TRAS EL HALLAZGO, SE PUSO EN MARCHA UN ESTUDIO HISTÓRICO QUE HA TOMADO VARIOS MESES Y QUE RELATA LO ANUNCIADO AYER TANTO POR LA ALCALDESA DE PEÑAMELLERA ALTA, COMO POR EL CRONISTA OFICIAL DE LAS DOS PEÑAMELLERAS, CECILIO FERNÁNDEZ TESTÓN

Peñamellera Alta ha recuperado un trocito más de su historia. El hallazgo de la lauda sepulcral del Conde Don Vela, el personaje que refundó el templo románico de San Pedro de Plecín, ubicado a unos 400 metros de Alles, ha supuesto «una satisfacción» para el equipo de gobierno al «recuperar una importantísima pieza arqueológica, del siglo XII, para la historia de Peñamellera, tanto para la Alta como para la Baja», indicaba la alcaldesa Rosa Domínguez de Posada. Se trata de una losa de granito gris trapezoidal, de traza levemente curvada, de 178 centímetros de altura por 60 y 38 centímetros de bases, que muestra esculpida a lo largo de su superficie una espada en alto relieve donde se distingue con claridad la empuñadura y la hoja, rematada en punta acorazonada. Eso sí, en la piedra no se aprecia ninguna escritura.
El descubrimiento en sí también tiene su historia. Fue Benito Fernández Enterría, vecino de Alles, quien se puso en contacto con el Ayuntamiento peñamellerano para contar que, entre sus pertenencias, se encontraba dicha lápida.

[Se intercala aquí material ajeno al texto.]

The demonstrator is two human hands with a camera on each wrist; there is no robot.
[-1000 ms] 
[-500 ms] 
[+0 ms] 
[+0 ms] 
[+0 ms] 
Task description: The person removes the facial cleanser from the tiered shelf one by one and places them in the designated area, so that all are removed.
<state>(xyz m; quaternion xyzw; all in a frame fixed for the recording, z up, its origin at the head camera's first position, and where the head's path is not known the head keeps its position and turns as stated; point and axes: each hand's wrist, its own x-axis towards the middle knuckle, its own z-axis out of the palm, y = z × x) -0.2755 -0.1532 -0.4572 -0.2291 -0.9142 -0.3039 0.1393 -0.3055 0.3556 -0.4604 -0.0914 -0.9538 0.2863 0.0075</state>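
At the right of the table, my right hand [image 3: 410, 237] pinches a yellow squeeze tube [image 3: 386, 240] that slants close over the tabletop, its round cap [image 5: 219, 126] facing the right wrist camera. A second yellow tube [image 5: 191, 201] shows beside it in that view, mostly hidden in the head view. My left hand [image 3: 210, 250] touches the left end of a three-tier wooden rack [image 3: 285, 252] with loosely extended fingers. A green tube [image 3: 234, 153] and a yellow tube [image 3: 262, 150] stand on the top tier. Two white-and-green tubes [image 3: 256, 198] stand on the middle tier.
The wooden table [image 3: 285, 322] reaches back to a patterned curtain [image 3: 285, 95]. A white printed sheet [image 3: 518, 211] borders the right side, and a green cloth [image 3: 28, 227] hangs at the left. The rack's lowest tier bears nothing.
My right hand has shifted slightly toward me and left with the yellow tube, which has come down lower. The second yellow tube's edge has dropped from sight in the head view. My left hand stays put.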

Su abuelo, Ángel Fernández Guerra, en el segundo decenio del siglo XX se encontraba arando en la Llosa de San Pedro, al Este del monasterio en Plecín, cuando se encontró con la piedra, optó por llevársela y la utilizó para rematar el muro de cierre de una finca de Trespalacios. Su nieto no solo rescató una lauda sepulcral sino «una pieza del siglo XII con una gran importancia arqueológica». Y es que, tras el hallazgo, se puso en marcha un estudio histórico que ha tomado varios meses y que relata lo anunciado ayer tanto por la alcaldesa de Peñamellera Alta, como por el cronista oficial de las dos peñamelleras, Cecilio Fernández Testón, que «pertenecía al Conde Don Vela», un personaje clave en el devenir histórico de estos municipios.
Asimismo, Fernández Testón indicó que el caso tiene una similitud con lo ocurrido en Abamia (Corao), donde habían sido enterrados la Reina Gaudiosa y su marido Don Pelayo, cuyos restos fueron trasladados a la Cueva de Covadonga por Alfonso X. «Mientras la de Gaudiosa ostentaba epigrafía, la de Don Pelayo solo mostraba la espada de guerrero, como ocurre en este hallazgo de Alles», manifestaba el cronista oficial. «En el mismo siglo el Conde Don Vela, descendiente de la estirpe alavesa y muy relacionada con la corte asturiana desde Alfonso I, fue enterrado en su día dentro de la iglesia de San Pedro de Plecín, anteriormente llamado Monasterio de San Salvador, como derecho que tenía por haber sido reconstructor del templo. Todo ello da unas señales de autenticidad arqueológica y testifica el origen de esa misma espada del segundo cuartel en la heráldica de los Mier, descendientes de los Vela», añadía Fernández Testón.
Iglesia en ruinas
La alcaldesa ha querido agradecer el «gran trabajo» llevado a cabo por la diputada del grupo parlamentario de Foro en la Junta General del Principado de Asturias, María del Mar García Poo, y al presidente de la Comisión de Cultura del partido, Marcos Vallaure, quienes han trabajado en el descubrimiento para situarlo en el tiempo y darle valor. Pese a que la significativa lápida es conocida por el Ayuntamiento desde hace meses, no fue hasta ayer cuando la regidora peñamellerana la dio a conocer, «porque quería que estuviesen todos los que han trabajado en el descubrimiento, aunque al final Marcos Vallaure no pudo estar, no quería que acabase la legislatura sin descubrir esta pieza tan importante», sumaba Domínguez de Posada.
La pregunta es qué va a ser ahora de la lápida del Conde Don Vela. La intención del equipo de gobierno de Peñamellera Alta es que la pieza sea expuesta al público. «Lo trasladaremos a la Consejería de Cultura y nos gustaría colocarla junto con las columnas y las partes de los capiteles que se han ido recuperando con el tiempo», expresaba la alcaldesa. Y es que, la iglesia de San Pedro de Plecín se encuentra en ruinas desde hace mucho tiempo y con este reciente descubrimiento recupera un trozo de su memoria histórica. Rosa Domínguez de Posada siempre ha reivindicado la relevancia del monasterio y la importancia de proteger y divulgar el arte románico, al que pertenece el templo.